━━━ Material provided

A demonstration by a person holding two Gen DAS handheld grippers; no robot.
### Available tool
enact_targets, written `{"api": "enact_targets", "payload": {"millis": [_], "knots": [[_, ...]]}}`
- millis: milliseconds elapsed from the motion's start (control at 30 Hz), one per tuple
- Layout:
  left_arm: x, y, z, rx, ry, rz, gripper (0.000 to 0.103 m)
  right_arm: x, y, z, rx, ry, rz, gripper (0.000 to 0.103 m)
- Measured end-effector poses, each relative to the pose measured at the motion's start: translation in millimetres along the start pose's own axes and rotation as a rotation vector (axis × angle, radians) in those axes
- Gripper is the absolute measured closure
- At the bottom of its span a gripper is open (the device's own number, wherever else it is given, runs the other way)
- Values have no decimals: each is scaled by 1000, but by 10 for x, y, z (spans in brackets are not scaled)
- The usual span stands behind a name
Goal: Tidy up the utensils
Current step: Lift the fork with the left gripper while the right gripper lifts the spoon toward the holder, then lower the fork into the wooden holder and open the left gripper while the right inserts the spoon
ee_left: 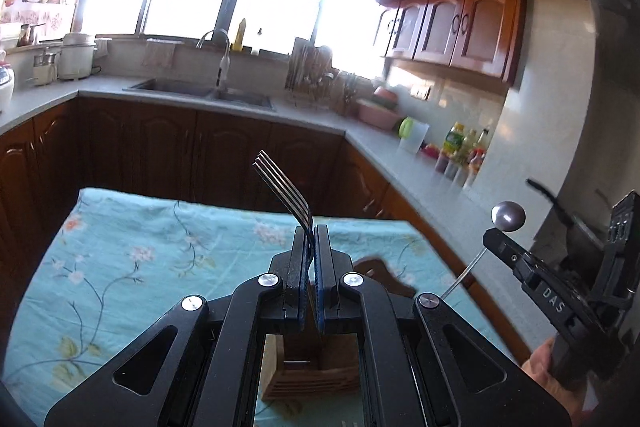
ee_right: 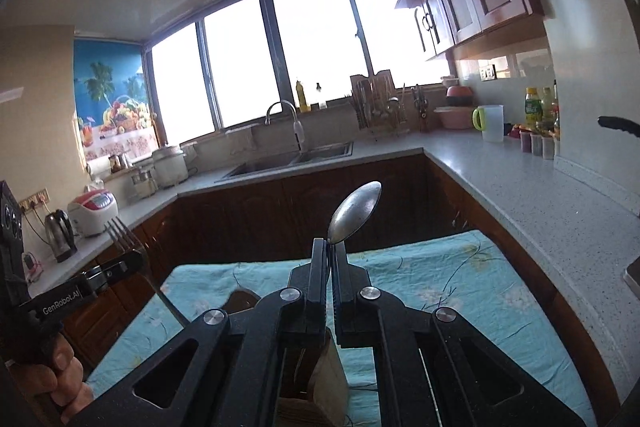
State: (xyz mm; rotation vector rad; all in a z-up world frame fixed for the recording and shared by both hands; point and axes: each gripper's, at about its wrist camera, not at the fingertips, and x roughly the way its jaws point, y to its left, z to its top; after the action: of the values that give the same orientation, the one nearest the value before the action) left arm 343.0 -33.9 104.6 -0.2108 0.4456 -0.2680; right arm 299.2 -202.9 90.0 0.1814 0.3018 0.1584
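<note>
Item: fork (ee_left: 285, 193). Clamped at the neck by the left gripper (ee_left: 311, 255), tines raised above the table.

Item: spoon (ee_right: 355, 213). Pinched at the neck by the right gripper (ee_right: 330, 259), bowl upward, handle hanging below the closed jaws.

Item: wooden utensil holder (ee_left: 310, 367). Stood on the floral tablecloth (ee_left: 120, 259), seen beneath both grippers; its contents cannot be made out.

Status: both utensils are held aloft and neither is yet deposited. The task is judged part-way, with lowering of each utensil into the holder remaining.
</note>
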Motion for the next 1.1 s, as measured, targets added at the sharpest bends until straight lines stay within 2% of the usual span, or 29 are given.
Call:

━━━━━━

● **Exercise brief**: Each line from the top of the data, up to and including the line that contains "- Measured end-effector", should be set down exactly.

● **Answer section**:
A demonstration by a person holding two Gen DAS handheld grippers; no robot.
### Available tool
enact_targets, written `{"api": "enact_targets", "payload": {"millis": [_], "knots": [[_, ...]]}}`
- millis: milliseconds elapsed from the motion's start (control at 30 Hz), one per tuple
- Layout:
  left_arm: x, y, z, rx, ry, rz, gripper (0.000 to 0.103 m)
  right_arm: x, y, z, rx, ry, rz, gripper (0.000 to 0.103 m)
- Measured end-effector poses, each relative to the pose measured at the motion's start: translation in millimetres along the start pose's own axes and rotation as a rotation vector (axis × angle, radians) in those axes

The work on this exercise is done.